Adjuvant Pelvic Radiotherapy vs. Sequential Chemoradiotherapy for High-Risk Stage I-II Endometrial Carcinoma
============================================================================================================

* Hend Ahmed El-Hadaad
* Hanan Ahmed Wahba
* Anas Mohamed Gamal
* Tamer Dawod

## Abstract

**Objective** To explore if the addition of adjuvant chemotherapy with paclitaxel and carboplatin to radiotherapy confers an advantage for overall survival (OAS), and progression free survival (PFS); to assess the incidence of relapses over standard pelvic radiotherapy; and to evaluate the related toxicity in high-risk stage I-II endometrial carcinoma

**Methods** Medical records were reviewed to identify high-risk stage I-II endometrial carcinoma cases treated in the Clinical Oncology and Nuclear Medicine department between 2002 and 2008 with adjuvant radiotherapy alone (arm I) (57 patients) or with sequential carboplatin (AUC5-6) and paclitaxel (135−175 mg/m2) with radiotherapy (arm II) (51 patients). Radiotherapy was performed through the four-field box technique at doses of 45−50 Gy (1.8 Gy/day × 5 days/week).

**Results** The toxicity was manageable and predominantly hematologic with a grade 3 neutropenia and thrombocytopenia in 9.8% and 6% of the patients in arm I and arm II, respectively, without febrile neutropenia. All patients experienced hair loss. Chemoradiotherapy arm was associated with a lower incidence rate of relapse (9.8% *vs.* 22.7%). After a median follow-up period of 48 months, the 5-year OAS and PFS rates for chemoradiotherapy-treated patients were significantly more favorable than those who did not receive chemotherapy (*P*=0.02 and 0.03, respectively). In arm I, the OAS and PFS rates were 73.7% and 66.7% compared with those in arm II, whose rates were 90.2% and 84.3%.

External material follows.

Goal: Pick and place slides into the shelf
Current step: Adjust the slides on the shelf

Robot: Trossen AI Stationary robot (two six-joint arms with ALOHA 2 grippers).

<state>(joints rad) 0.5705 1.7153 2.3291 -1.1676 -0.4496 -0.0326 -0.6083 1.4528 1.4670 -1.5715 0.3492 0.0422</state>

**Conclusions** Adjuvant chemoradiation with paclitaxel and carboplatin improved the survival rates and decreased the recurrence rates in patients with high-risk stage I-II endometrial carcinoma. Chemotherapy was associated with an acceptable rate of toxicity. However, a prospective study with a larger number of patients is needed to define a standard adjuvant treatment for high-risk stage I-II endometrial carcinoma.

*   stage I-II high-risk endometrial cancer
*   adjuvant radiotherapy
*   adjuvant sequential chemoradiotherapy

## Introduction

Endometrial cancer is the most common gynecological malignancy in Europe and North America, and is the seventh most common cause of death from cancer among women in Western Europe[1].

The International Federation of Gynecology and Obstetrics (FIGO) considered the surgical stage as the most important independent prognostic indicator of OAS or PFS, and this stage has a significant impact on treatment decisions[2]. In the early stages (stage I-II) of endometrial cancer, several independent prognostic factors were identified such as lymph vascular space involvement, histologic grade 3, aggressive pathologic subtypes (uterine papillary serous carcinoma and clear cell carcinoma), deep myometrial invasion, cervical invasion, and age above 60 years[3]. Patients exhibiting any of these features are often characterized to be at high risk and adjuvant therapy is often recommended. Prior clinical trials using adjuvant radiotherapy has shown a reduced risk of local relapses. However, adjuvant radiotherapy did not improve overall survival because of the development of distant metastases[4,5].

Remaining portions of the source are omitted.